Fager C A
Neurosurgery. 1983 Apr;12(4):416-21. doi: 10.1227/00006123-198304000-00008.
After spontaneous remission of nerve root compression, a myelographic defect may persist. Similarly, myelopathy may remain nonprogressive for long periods despite appreciable myelographic deformity. Although operation may arrest or improve the symptoms of cervical disc lesions and spondylosis, the ultimate confirmation that entrapped neural elements have been relieved permanently can only be provided by postoperative myelography.
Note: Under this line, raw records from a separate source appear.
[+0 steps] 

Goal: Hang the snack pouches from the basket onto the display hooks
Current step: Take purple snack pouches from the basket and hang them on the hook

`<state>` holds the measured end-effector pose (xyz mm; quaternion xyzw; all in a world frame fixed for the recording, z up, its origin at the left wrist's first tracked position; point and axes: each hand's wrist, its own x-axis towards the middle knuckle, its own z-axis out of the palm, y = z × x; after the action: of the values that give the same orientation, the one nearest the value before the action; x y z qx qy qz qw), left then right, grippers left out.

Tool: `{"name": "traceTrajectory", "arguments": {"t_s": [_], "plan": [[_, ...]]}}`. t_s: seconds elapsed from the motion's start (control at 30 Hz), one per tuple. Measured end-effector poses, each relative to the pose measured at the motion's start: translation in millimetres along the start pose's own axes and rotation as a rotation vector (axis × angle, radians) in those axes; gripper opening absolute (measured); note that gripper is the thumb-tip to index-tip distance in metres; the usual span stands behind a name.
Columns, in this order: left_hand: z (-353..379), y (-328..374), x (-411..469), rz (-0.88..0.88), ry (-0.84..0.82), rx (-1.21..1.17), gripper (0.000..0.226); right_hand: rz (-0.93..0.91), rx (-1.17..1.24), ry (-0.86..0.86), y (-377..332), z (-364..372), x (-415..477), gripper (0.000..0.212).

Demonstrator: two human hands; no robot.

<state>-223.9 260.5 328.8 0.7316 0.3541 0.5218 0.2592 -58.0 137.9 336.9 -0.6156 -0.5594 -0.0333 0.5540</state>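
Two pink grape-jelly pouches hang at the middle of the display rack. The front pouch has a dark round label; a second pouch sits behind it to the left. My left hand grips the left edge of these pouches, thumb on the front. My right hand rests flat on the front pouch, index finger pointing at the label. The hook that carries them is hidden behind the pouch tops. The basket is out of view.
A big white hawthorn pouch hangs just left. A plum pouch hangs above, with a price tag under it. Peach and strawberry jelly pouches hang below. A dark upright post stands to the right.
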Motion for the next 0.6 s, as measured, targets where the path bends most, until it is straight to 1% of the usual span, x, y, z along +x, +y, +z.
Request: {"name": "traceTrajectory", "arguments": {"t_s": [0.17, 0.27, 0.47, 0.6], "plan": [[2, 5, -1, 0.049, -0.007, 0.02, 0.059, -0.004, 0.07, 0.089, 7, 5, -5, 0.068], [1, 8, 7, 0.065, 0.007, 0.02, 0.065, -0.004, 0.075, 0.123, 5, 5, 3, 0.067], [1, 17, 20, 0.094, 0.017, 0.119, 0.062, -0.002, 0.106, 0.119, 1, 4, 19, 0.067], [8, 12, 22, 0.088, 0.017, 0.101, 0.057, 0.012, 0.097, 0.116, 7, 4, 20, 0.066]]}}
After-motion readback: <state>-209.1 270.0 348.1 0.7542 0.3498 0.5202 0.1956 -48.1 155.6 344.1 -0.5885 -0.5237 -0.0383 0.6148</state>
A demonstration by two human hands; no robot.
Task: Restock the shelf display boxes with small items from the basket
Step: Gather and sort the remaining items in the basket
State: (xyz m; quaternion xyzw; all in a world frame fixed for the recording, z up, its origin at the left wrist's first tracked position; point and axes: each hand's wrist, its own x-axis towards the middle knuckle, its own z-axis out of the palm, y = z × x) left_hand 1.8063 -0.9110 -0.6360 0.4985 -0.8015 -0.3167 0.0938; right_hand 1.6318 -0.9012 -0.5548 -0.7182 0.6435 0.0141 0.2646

Preoperative and postoperative myelography documents the significant improvement that can be achieved by using posterolateral and posterior approaches to the cervical spine in patients with nerve root or spinal cord compression. The results in this group of patients were achieved with none of the disadvantages or complications of cervical spine fusion or of the interbody removal of cervical disc tissue, also leading to cervical fusion.
神经根压迫自发缓解后,脊髓造影缺损可能持续存在。同样,尽管脊髓造影有明显畸形,但脊髓病可能长期保持无进展。虽然手术可能会阻止或改善颈椎间盘病变和颈椎病的症状,但只有术后脊髓造影才能最终证实受压神经组织已得到永久性缓解。术前和术后脊髓造影记录了在神经根或脊髓受压患者中采用颈椎后外侧和后路手术可取得的显著改善。该组患者的治疗结果未出现颈椎融合或颈椎间盘组织椎间摘除术的任何缺点或并发症,而后者也会导致颈椎融合。